Twentysomething carjacker Danny Fierro didn’t actually commit the murder that sent him to jail. But because the victim was a cop, the judge deems Danny as guilty as his partner in crime, killed in return fire. Devastated that his pregnant girlfriend, Sonya de Leon, writes him off after giving birth, Danny takes little solace in his public defender getting him a chance at parole, as it’s not for three decades. This, however, makes him a candidate for Premium Sentencing, a procedure that takes the same number of years away from prisoners that they have left to serve. Danny, then, is suddenly age 55, earning freedom, along with fellow “processees.” Unfortunately, Sonya doesn’t seem interested in starting a family with a much older Danny, who has trouble adjusting, enduring stomach pains and getting caught up with vicious pushers of a vitality-restoring drug. It’s worse for other processees, most of whom develop mental disorders or commit suicide. Conlan Laboratories, where it all began, is up to something dubious, which may entail further experiments with Danny—his willingness to participate merely incidental. Despite a plot steered by fantastical science, Takemoto wisely keeps it shrouded in mystery, not revealing Premium Sentencing’s origins until the end. The story adopts a searing examination of rehabilitation: the public, referring to Premium Sentencing by the blunter term Bio-Justice, treats processees as deserving of their psychological fallout, while some criminals retain their violent ways, even though they’re now quite a bit older.
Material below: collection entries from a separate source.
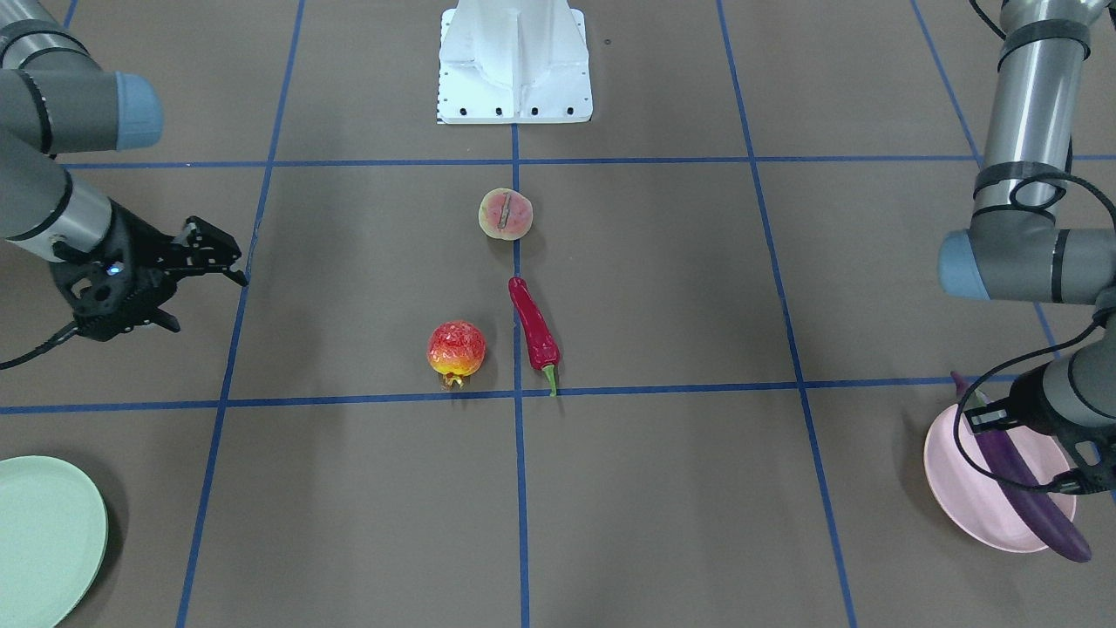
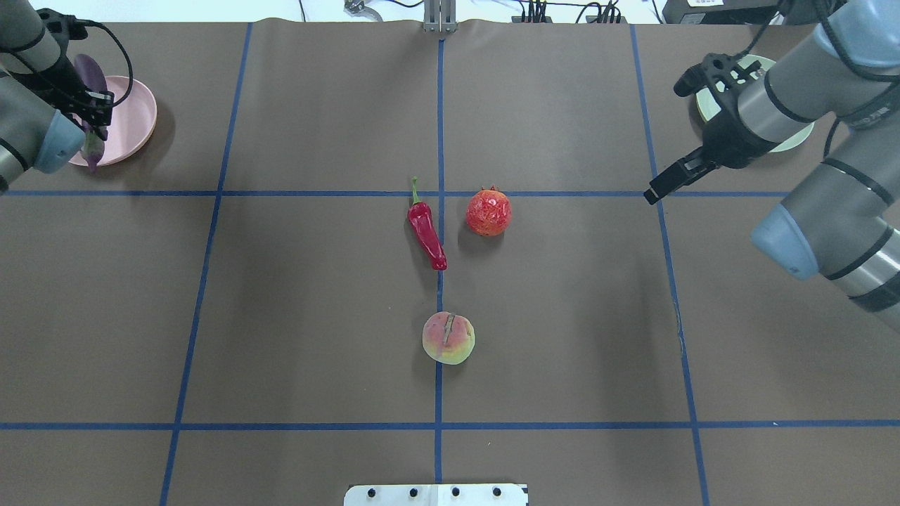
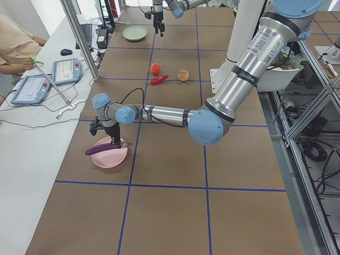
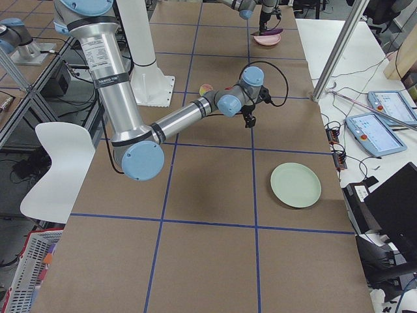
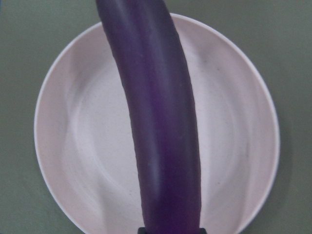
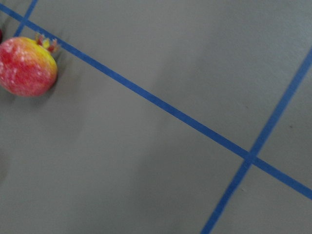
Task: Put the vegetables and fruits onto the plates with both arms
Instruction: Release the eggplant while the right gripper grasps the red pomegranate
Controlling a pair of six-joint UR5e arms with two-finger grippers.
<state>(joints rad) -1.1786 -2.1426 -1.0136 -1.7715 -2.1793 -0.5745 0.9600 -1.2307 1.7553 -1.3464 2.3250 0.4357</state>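
Note:
My left gripper (image 3: 118, 142) is shut on the purple eggplant (image 5: 156, 122) and holds it lengthwise just above the pale pink plate (image 5: 73, 146). In the overhead view the eggplant (image 2: 88, 74) and the pink plate (image 2: 133, 112) sit at the far left. My right gripper (image 2: 668, 137) is open and empty above the table, right of the pomegranate (image 2: 488, 211). The red chili (image 2: 426, 232) lies beside the pomegranate. The peach (image 2: 448, 337) sits nearer my base. The mint green plate (image 2: 787, 137) is partly hidden behind my right wrist.
The white base block (image 1: 514, 61) stands at the table's near-robot edge. Blue tape lines (image 2: 439, 193) cross the brown table. The right wrist view shows the pomegranate (image 6: 27, 66) at its upper left and bare table elsewhere.

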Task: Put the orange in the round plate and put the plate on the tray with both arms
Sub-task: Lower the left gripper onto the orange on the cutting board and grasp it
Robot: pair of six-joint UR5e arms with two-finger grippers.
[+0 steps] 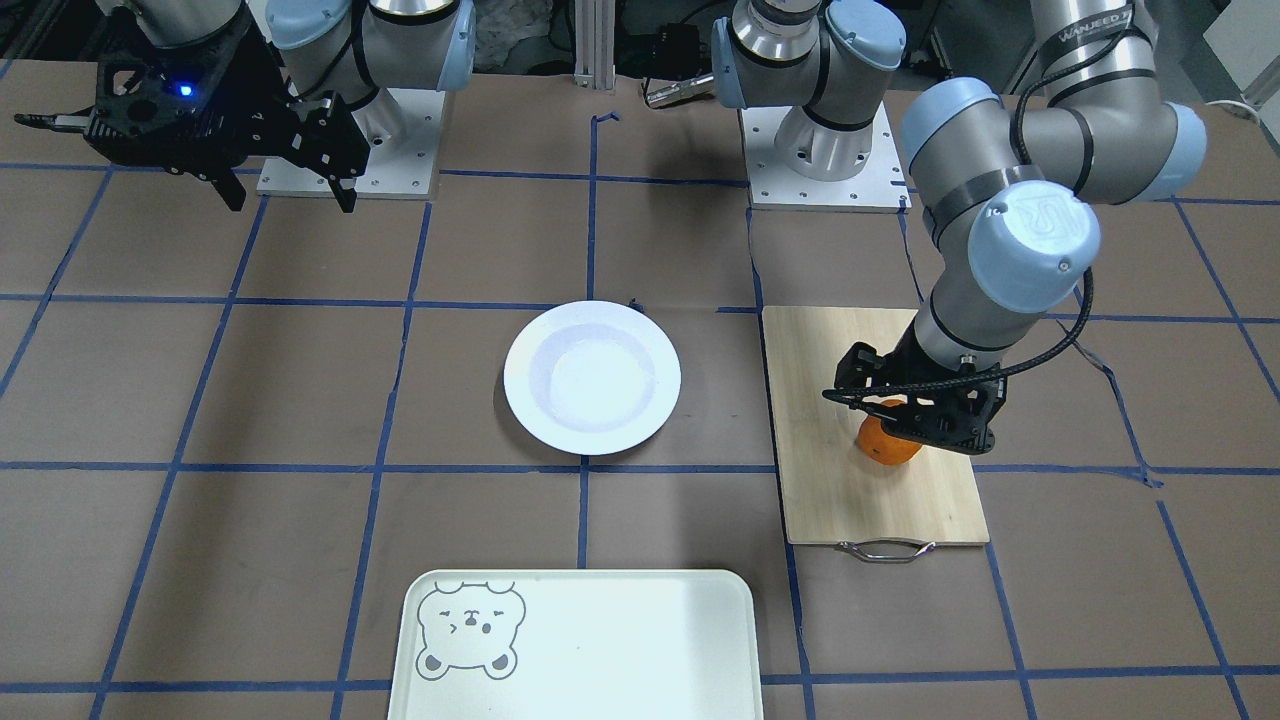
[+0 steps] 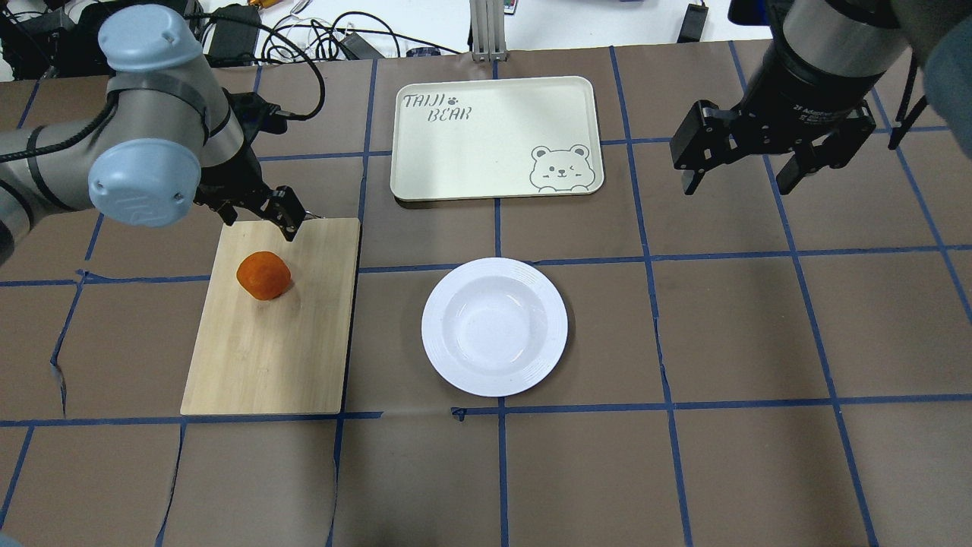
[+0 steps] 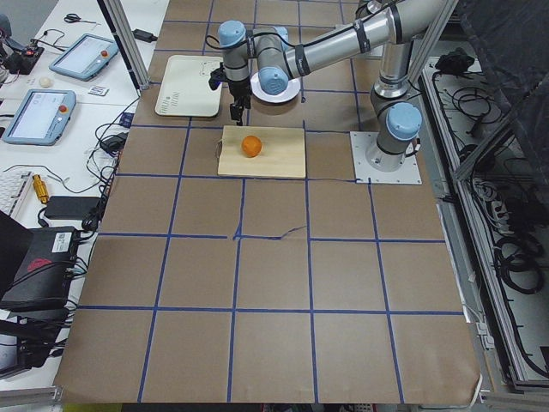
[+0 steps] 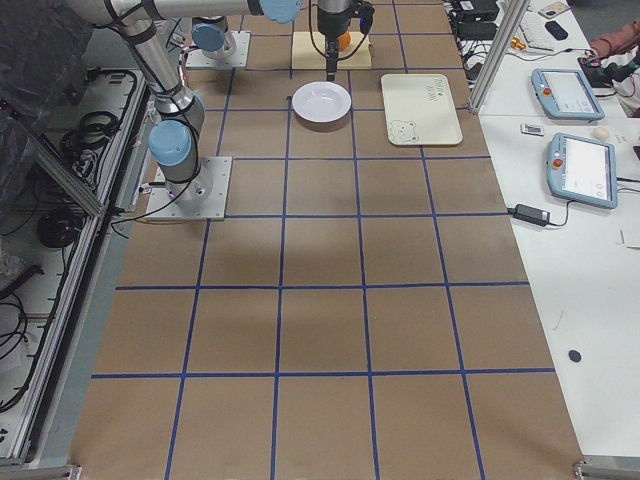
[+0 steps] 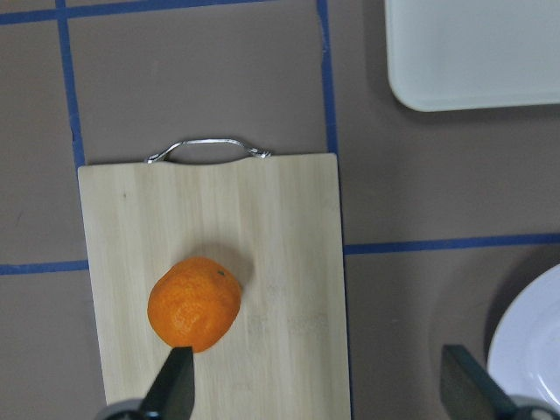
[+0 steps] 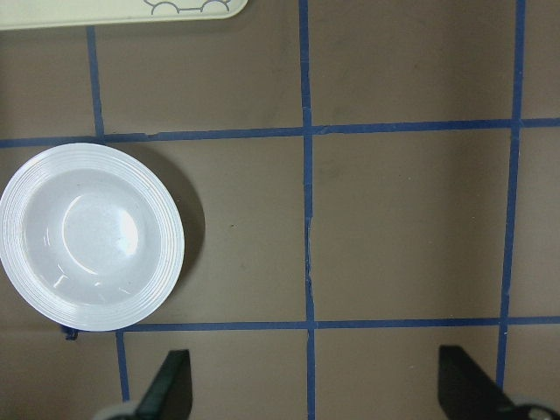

Most convicts, and especially Danny, garner sympathy as the tale progresses, aided by poignant descriptions: someone notes that the processees are “hollowed out, soulless—as if they were already dead.” The grounded narrative eases readers into the sci-fi-laden final act, which is rife with shocks and rigorously ties up subplots, including one obscure character’s suicide early in the tale.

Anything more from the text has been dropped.